There are about as many opinions regarding buckshot patterns as there are shotgun shooters. Maybe more: D.

I think everyone should work to get whatever kind of pattern they want, for the particular purpose or purposes they have in mind. Open, medium or tight, whatever a person's preference is, for whatever reason, they should look for the combination of internal barrel geometry and buckshot load that produces what they want as reliably as possible.

Choke is indeed one factor, but there are many, many more. An extended, polished forcing cone seems to help a lot to improve shotgun patterns with larger shot, in my experience and that of Dave McC, our esteemed late moderator here. Hans Vang made his name decades ago by overboring short open choked riot gun barrels and leaving in a few points of choke as original barrel diameter at the muzzle.

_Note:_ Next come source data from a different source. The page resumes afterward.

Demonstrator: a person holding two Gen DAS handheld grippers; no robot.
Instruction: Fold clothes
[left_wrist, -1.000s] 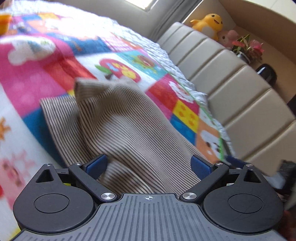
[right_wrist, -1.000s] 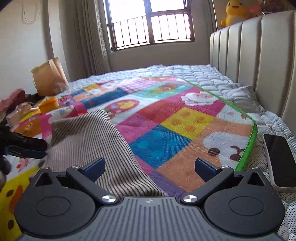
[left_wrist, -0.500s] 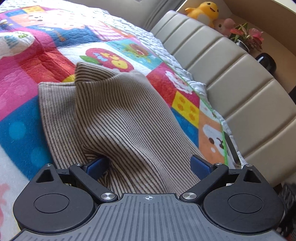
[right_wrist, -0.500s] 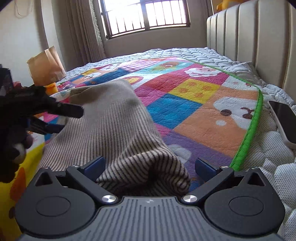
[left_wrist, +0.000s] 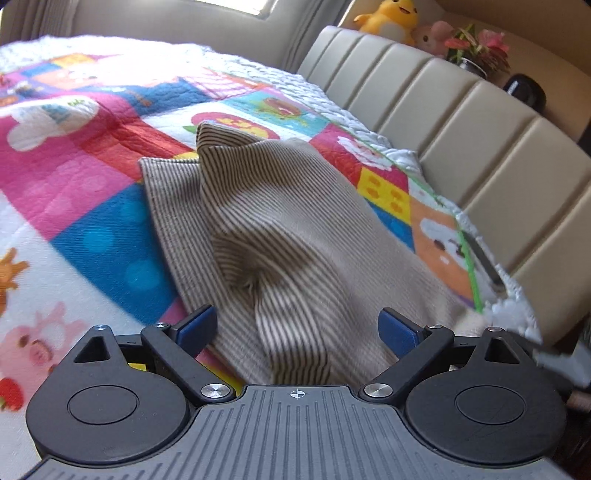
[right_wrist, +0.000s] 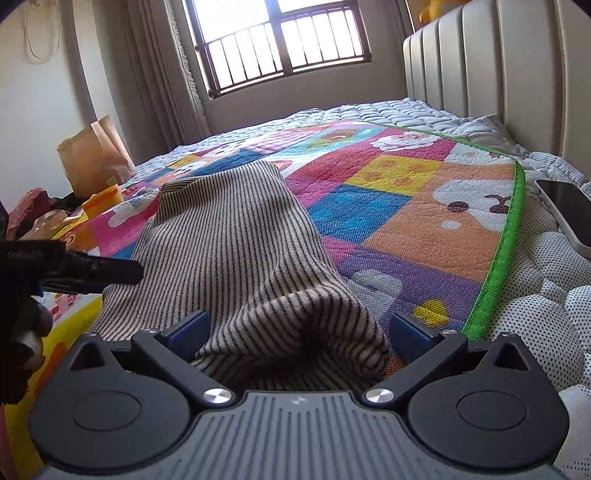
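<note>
Both grippers, left (left_wrist: 297, 326) and right (right_wrist: 297, 330), stand with jaws spread wide, the striped cloth (left_wrist: 280, 229) bunched between them on the quilt (left_wrist: 92, 192); closing now risks pinching only one layer, spoiling the fold.

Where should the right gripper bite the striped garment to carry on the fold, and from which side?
Take the rounded near fold of the striped garment, which bulges up between the right gripper and its open blue pads. Come straight in from the near edge, low along the quilt: the bunched hem stands off the surface there, while farther on the cloth lies flat.
</note>
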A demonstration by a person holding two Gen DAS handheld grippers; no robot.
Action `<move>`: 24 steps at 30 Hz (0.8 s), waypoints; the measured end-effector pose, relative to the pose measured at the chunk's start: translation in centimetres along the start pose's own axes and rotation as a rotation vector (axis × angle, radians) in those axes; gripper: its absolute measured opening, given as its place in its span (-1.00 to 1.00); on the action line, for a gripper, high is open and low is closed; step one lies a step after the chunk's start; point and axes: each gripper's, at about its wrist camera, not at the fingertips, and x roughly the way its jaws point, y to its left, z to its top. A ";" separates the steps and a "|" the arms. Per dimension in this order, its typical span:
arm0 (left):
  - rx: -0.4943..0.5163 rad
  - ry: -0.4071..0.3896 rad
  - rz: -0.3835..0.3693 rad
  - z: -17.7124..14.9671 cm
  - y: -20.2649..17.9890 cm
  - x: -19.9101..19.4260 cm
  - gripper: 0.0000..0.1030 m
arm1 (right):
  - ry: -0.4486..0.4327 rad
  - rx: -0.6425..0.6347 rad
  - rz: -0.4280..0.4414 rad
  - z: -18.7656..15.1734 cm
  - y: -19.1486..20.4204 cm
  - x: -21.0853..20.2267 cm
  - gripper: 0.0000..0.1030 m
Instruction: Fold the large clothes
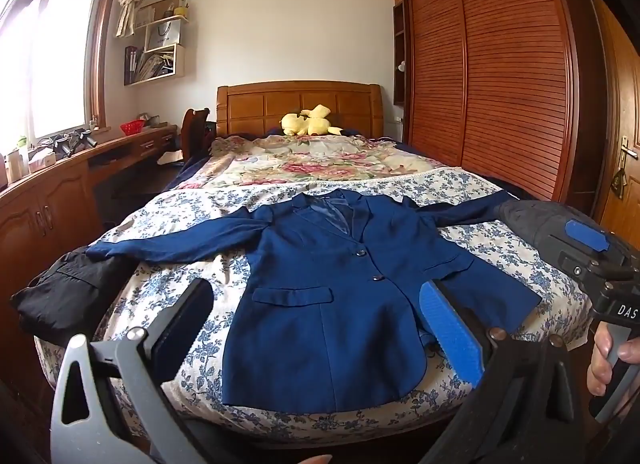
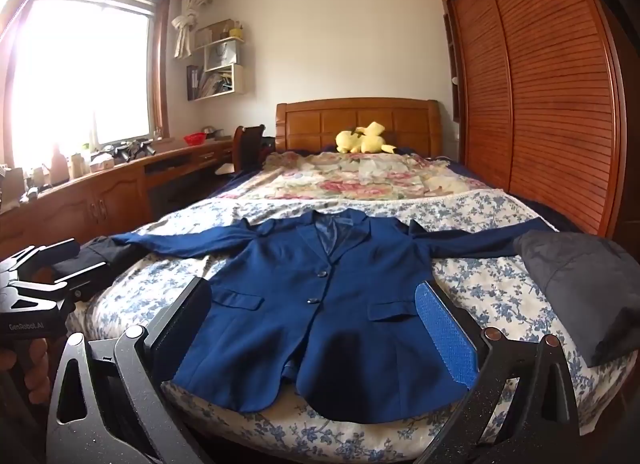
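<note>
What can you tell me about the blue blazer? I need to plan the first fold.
The blue blazer lies flat, front up, on the floral bedspread, collar toward the headboard, hem toward the cameras. It looks like smooth woven suit fabric with a shiny lining at the neck. Two dark buttons are fastened; two flap pockets show. Both sleeves are spread sideways. Its left-side cuff meets a black garment; a dark grey one covers the other sleeve's end. No gripper touches it.

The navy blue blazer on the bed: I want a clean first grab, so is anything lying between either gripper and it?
Nothing visible does. The navy blue blazer lies flat on the floral bedspread, both grippers open before its hem. The black garment and the grey garment lie off to either side.
</note>
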 end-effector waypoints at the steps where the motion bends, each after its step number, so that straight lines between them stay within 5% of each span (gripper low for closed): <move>1: 0.000 -0.002 0.003 0.1 -0.1 -0.1 1.00 | 0.001 0.000 0.001 0.0 0.1 0.3 1.00; 24: 0.002 -0.013 0.013 1.0 -0.6 -0.8 1.00 | -0.011 0.002 0.006 0.2 0.7 -0.4 1.00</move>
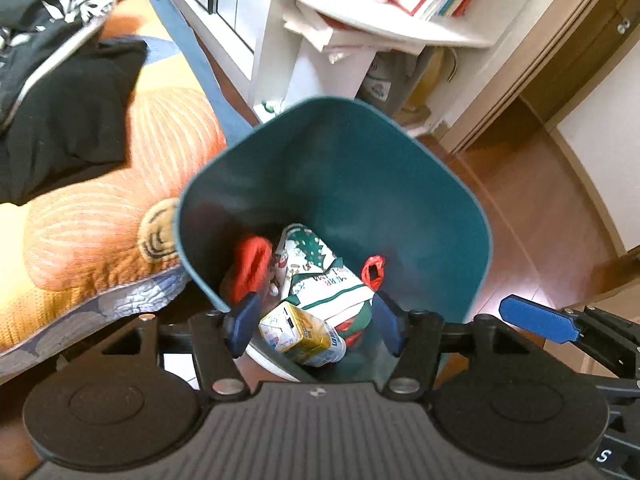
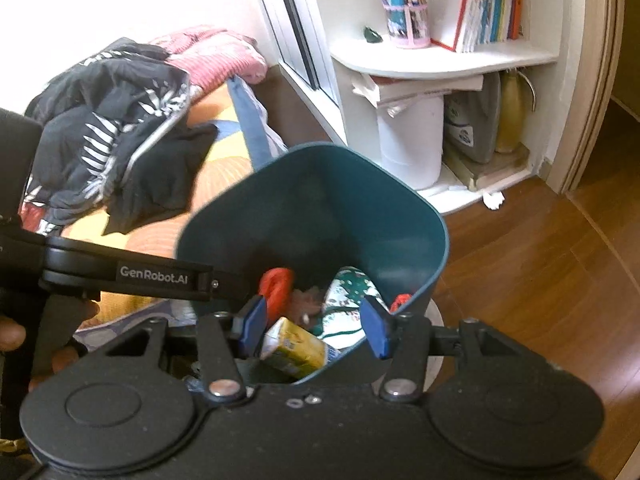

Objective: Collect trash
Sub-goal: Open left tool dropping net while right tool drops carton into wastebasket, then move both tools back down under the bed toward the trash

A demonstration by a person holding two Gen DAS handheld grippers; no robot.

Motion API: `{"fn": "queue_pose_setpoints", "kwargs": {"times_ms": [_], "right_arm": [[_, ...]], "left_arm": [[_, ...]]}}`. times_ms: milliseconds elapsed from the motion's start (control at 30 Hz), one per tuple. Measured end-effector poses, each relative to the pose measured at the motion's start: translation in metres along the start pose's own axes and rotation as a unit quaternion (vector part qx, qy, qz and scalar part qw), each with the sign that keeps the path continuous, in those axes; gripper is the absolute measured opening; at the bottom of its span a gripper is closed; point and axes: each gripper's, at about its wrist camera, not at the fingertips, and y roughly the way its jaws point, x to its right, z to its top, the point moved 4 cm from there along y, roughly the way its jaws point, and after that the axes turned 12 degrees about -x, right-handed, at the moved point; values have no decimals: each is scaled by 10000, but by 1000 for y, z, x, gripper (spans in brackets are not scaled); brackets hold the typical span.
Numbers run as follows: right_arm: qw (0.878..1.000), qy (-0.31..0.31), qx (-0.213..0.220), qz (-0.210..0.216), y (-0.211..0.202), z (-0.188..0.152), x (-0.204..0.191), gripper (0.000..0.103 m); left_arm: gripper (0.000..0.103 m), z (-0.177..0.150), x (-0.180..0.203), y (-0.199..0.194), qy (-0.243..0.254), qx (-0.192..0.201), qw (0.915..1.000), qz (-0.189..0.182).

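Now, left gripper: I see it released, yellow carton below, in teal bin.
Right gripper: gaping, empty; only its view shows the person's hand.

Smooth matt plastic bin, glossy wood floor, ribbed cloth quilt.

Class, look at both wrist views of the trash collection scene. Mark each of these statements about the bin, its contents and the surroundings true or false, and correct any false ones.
1. The bin is teal. True.
2. A yellow drink carton lies inside the bin. True.
3. The bin is empty. False: it holds the carton, a patterned wrapper and red scraps.
4. The left hand-held gripper is clamped shut. False: its jaws stand apart.
5. Books stand on the white shelf. True.
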Motion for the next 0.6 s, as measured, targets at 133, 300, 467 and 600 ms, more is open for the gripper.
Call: {"fn": "queue_pose_setpoints", "kwargs": {"times_ms": [133,300,467,600], "right_arm": [[9998,-192,105,35,-19,0,-19,53],[9988,-435,211,118,-40,-3,-47,53],[9967,-713,296,242,-57,-5,-77,53],[9942,-960,319,376,-68,-10,-102,53]], "left_arm": [[61,-9,-4,-28,37,238,9997,10],[61,-27,-17,-63,-6,468,9989,-2],[62,-49,-35,-98,-102,726,9973,-41],[70,-69,-56,-126,-235,968,9950,3]]}}
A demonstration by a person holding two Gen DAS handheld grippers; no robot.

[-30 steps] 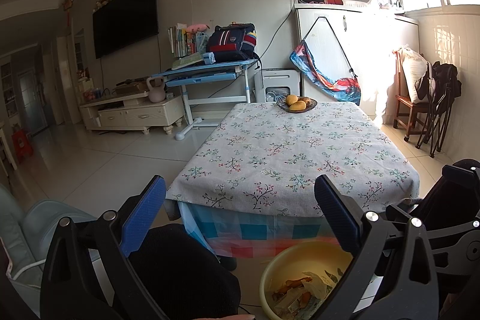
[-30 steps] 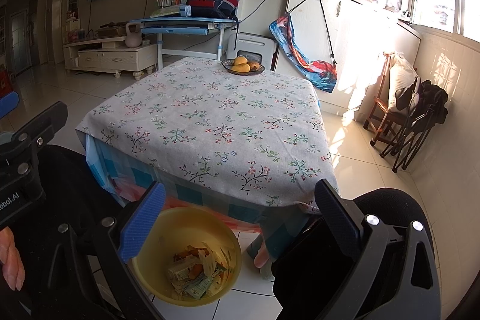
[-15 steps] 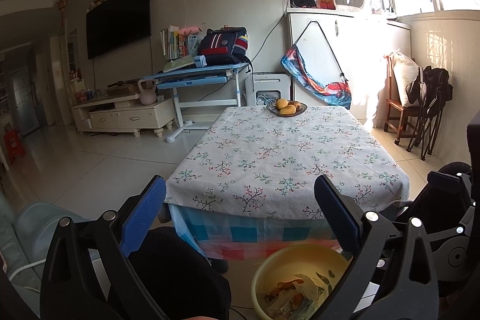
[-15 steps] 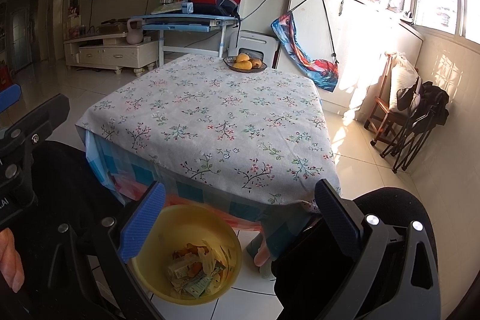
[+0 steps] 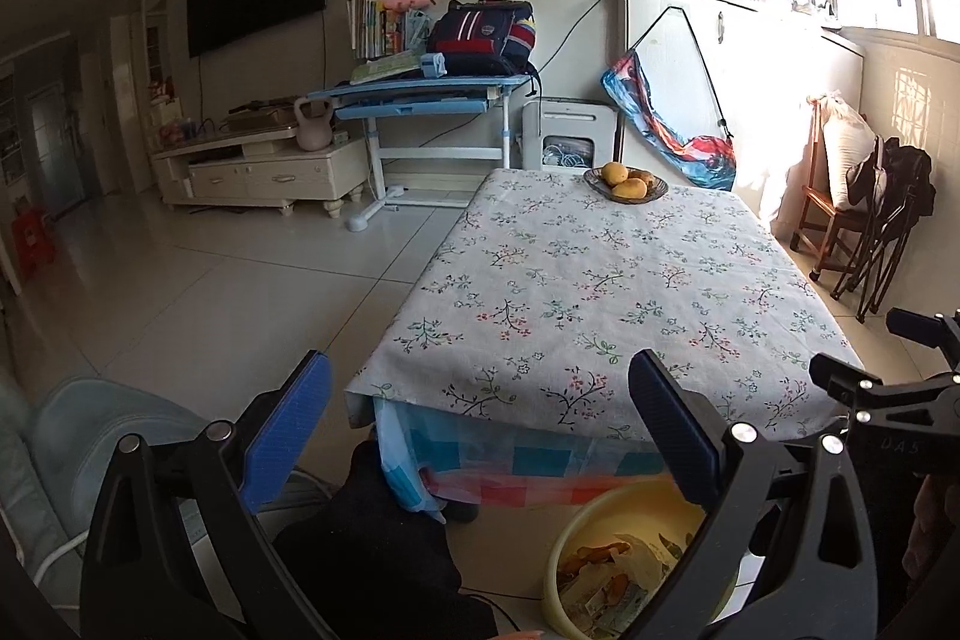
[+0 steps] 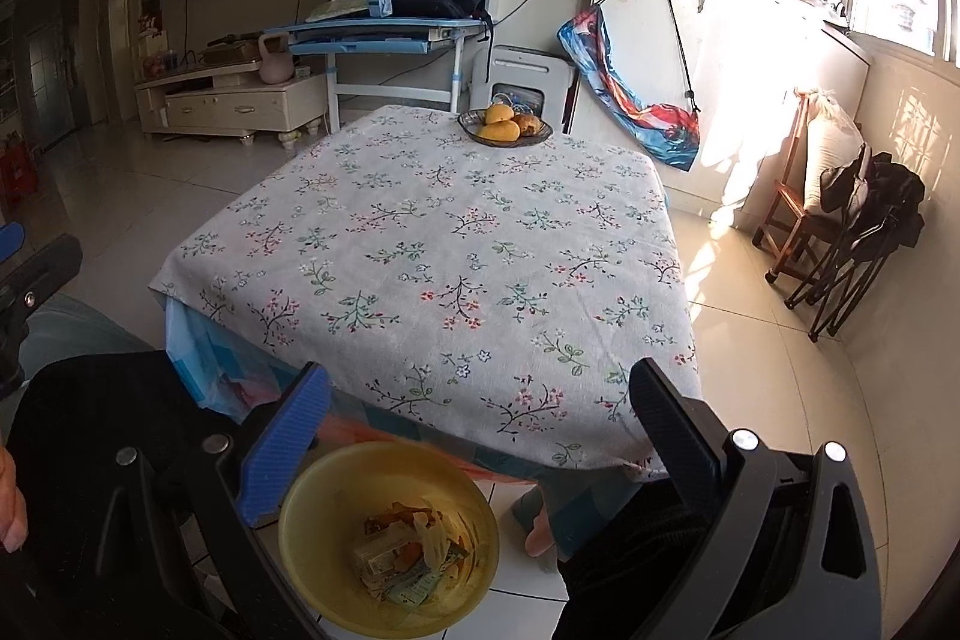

Sometimes he put in ports too, but I don't think those helped with patterns. My gunsmith when I was a kid, Ralph Walker of Selma, AL, experimented a lot with what was called 'jug choking' (opening up the bore of a CYL bore barrel behind the muzzle for a short distance) and was an early adopter of choke tubes. A tight choke, however, will not necessarily guarantee tight patterns - often enough, the opposite is true as an overly tight choke will distort pellets as they pass through it, inducing spread.

In my experience the load matters a lot. A major factor in inducing spread in a buckshot pattern is pellets that get out of round in their trip down the bore. Some of them come out looking positively faceted, especially pellets made of dead soft lead with no hardening alloys added, or no plating with harder metals like copper or nickel. Lack of buffering (grex), lack of a protective shot collar or wad cup, and lack of a cushioning wad column to ease the blow of firing also are factors in avoiding pellet deformation in the short trip down the bore.

So - want open patterns? Shoot the inexpensive stuff with soft lead pellets and little or no pellet protection - Rio Royal, S&B etc.

Want medium patterns? Try any of the major manufacturer's standard buckshot loads - Federal, Remington, Fiocchi, Winchester etc.

Want tight patterns? Look for a "premium" load, preferably one with a FliteControl wad (see http://www.federalpremium.com/educat...tecontrol.aspx for more info). Premium loads are likely to have hard lead alloy pellets, plated with a harder metal like copper, protected with granulated plastic, shot cups or collars, and good, shock absorbing wad columns.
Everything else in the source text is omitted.